WHAT YOU WILL DO => Leaving the images aside, transcribe all the data below exactly.
:::
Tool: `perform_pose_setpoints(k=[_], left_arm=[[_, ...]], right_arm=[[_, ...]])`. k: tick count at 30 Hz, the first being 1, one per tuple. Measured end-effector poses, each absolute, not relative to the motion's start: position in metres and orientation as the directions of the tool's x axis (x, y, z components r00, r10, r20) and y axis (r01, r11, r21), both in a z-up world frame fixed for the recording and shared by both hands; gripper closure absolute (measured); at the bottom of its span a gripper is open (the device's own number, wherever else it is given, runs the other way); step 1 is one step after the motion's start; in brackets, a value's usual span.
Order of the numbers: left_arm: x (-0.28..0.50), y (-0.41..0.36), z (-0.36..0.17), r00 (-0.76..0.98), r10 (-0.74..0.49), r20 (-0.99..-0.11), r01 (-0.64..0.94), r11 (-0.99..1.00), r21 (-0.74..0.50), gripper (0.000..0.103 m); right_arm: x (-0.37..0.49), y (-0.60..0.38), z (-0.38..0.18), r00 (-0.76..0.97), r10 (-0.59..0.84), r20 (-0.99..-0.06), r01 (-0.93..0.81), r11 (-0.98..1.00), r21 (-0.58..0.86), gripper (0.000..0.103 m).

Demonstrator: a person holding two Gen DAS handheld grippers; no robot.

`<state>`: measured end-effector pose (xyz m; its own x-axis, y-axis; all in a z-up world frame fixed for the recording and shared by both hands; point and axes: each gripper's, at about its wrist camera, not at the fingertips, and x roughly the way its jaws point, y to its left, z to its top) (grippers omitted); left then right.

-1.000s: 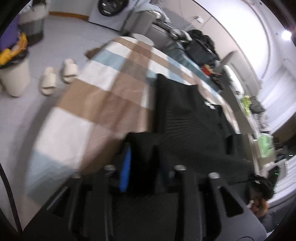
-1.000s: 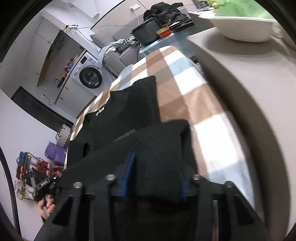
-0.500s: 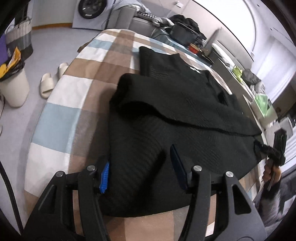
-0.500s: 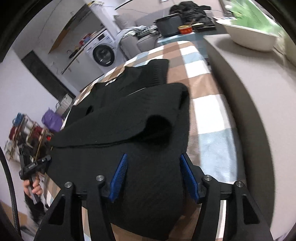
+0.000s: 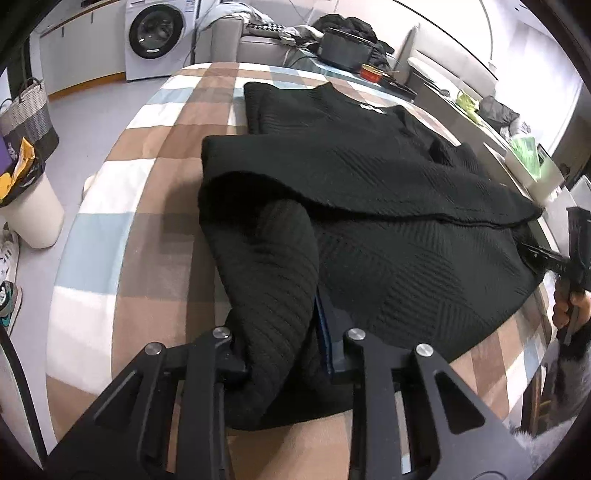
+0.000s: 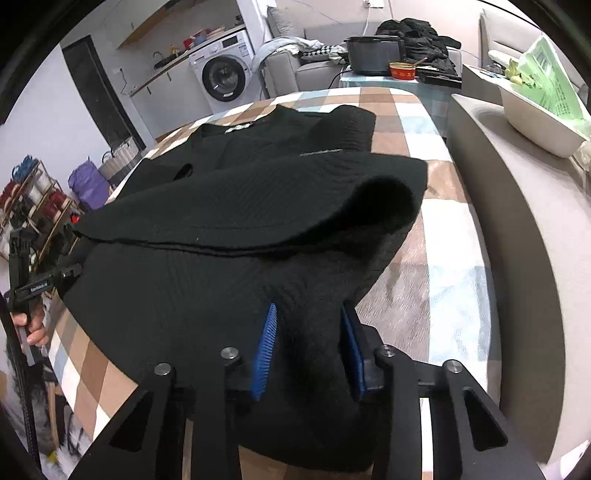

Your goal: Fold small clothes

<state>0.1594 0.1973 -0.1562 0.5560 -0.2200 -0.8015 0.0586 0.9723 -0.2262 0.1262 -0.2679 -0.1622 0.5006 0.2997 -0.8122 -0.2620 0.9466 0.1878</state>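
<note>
A black knit sweater lies on a table with a checked cloth, its lower part folded up over the body. It also shows in the right wrist view. My left gripper is shut on a bunched fold of the sweater at its near left corner. My right gripper is shut on the bunched fabric at the near right corner, blue pads pressing it from both sides. Each gripper shows at the far edge of the other's view.
A white bin and a woven basket stand on the floor at left. A washing machine and a sofa are behind the table. A counter with a white bowl runs along the right side.
Both grippers let go of the folded-over hem, opened, then dropped to the sweater's near corners and closed on bunched fabric there.
</note>
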Motion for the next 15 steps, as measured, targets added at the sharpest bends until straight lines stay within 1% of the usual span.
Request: perform_pose_setpoints(k=[4,9,10,12,15], left_arm=[[0.138,0.198,-0.155,0.543,-0.224,-0.809,0.068,0.972,-0.223,0.081],[0.096,0.207,-0.154,0.529,-0.258,-0.808,0.068,0.962,-0.263,0.081],[0.089,0.208,-0.154,0.528,-0.265,-0.807,0.067,0.960,-0.271,0.081],[0.084,0.213,-0.153,0.528,-0.275,-0.804,0.055,0.955,-0.291,0.080],[0.084,0.224,-0.147,0.531,-0.288,-0.797,0.013,0.943,-0.332,0.077]], right_arm=[[0.110,-0.265,-0.162,0.473,0.296,-0.830,-0.295,0.941,0.168,0.069],[0.074,-0.274,-0.160,0.438,0.309,-0.844,-0.316,0.932,0.178,0.068],[0.068,-0.278,-0.160,0.436,0.313,-0.844,-0.312,0.932,0.184,0.067],[0.063,-0.287,-0.158,0.439,0.314,-0.842,-0.281,0.938,0.204,0.059],[0.064,-0.300,-0.149,0.469,0.335,-0.817,-0.239,0.939,0.247,0.058]])
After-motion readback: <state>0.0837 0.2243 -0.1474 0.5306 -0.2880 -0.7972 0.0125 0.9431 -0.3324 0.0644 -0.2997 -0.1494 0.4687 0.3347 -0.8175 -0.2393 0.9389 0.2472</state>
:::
EXERCISE RESPONSE =>
Tool: `perform_pose_setpoints(k=[_], left_arm=[[_, ...]], right_arm=[[_, ...]])`. k: tick count at 30 Hz, the first being 1, one per tuple. Measured end-effector poses, each absolute, not relative to the motion's start: position in metres and orientation as the directions of the tool's x axis (x, y, z components r00, r10, r20) and y axis (r01, r11, r21), both in a z-up world frame fixed for the recording and shared by both hands; gripper closure absolute (measured); at the bottom of its span a gripper is open (the device's own number, wherever else it is given, runs the other way); step 1 is one step after the motion's start; in brackets, a value's usual span.
Order of the numbers: left_arm: x (-0.28..0.50), y (-0.41..0.36), z (-0.36..0.17), r00 (-0.76..0.98), r10 (-0.74..0.49), r20 (-0.99..-0.11), r01 (-0.64..0.94), r11 (-0.99..1.00), r21 (-0.74..0.50), gripper (0.000..0.103 m); right_arm: x (-0.37..0.49), y (-0.60..0.38), z (-0.38..0.18), r00 (-0.76..0.97), r10 (-0.59..0.84), r20 (-0.99..-0.06), r01 (-0.93..0.81), r11 (-0.98..1.00), r21 (-0.58..0.86), gripper (0.000..0.103 m).

Demonstrator: a person holding two Gen DAS handheld grippers; no robot.

`<state>`: measured end-effector pose (xyz m; its own x-axis, y-axis; all in a z-up world frame fixed for the recording and shared by both hands; point and axes: each gripper's, at about its wrist camera, not at the fingertips, and x roughly the way its jaws point, y to its left, z to its top) (grippers omitted); left then right.

-1.000s: 
-1.000s: 
-0.500s: 
-0.500s: 
+0.000s: 
+0.000s: 

Your goal: Fold small clothes

<state>0.1594 0.1973 -0.1562 0.5560 -0.2200 -0.8015 0.0586 0.9723 -0.2262 0.1262 -0.2679 -0.1622 0.5006 0.2997 -0.8122 -0.2620 0.9466 0.1878</state>
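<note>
A black knit sweater lies on a table with a checked cloth, its lower part folded up over the body. It also shows in the right wrist view. My left gripper is shut on a bunched fold of the sweater at its near left corner. My right gripper is shut on the bunched fabric at the near right corner, blue pads pressing it from both sides. Each gripper shows at the far edge of the other's view.
A white bin and a woven basket stand on the floor at left. A washing machine and a sofa are behind the table. A counter with a white bowl runs along the right side.
Both grippers let go of the folded-over hem, opened, then dropped to the sweater's near corners and closed on bunched fabric there.
</note>
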Motion for the next 15 steps, as measured, targets added at the sharpest bends until straight lines stay within 1% of the usual span.
Request: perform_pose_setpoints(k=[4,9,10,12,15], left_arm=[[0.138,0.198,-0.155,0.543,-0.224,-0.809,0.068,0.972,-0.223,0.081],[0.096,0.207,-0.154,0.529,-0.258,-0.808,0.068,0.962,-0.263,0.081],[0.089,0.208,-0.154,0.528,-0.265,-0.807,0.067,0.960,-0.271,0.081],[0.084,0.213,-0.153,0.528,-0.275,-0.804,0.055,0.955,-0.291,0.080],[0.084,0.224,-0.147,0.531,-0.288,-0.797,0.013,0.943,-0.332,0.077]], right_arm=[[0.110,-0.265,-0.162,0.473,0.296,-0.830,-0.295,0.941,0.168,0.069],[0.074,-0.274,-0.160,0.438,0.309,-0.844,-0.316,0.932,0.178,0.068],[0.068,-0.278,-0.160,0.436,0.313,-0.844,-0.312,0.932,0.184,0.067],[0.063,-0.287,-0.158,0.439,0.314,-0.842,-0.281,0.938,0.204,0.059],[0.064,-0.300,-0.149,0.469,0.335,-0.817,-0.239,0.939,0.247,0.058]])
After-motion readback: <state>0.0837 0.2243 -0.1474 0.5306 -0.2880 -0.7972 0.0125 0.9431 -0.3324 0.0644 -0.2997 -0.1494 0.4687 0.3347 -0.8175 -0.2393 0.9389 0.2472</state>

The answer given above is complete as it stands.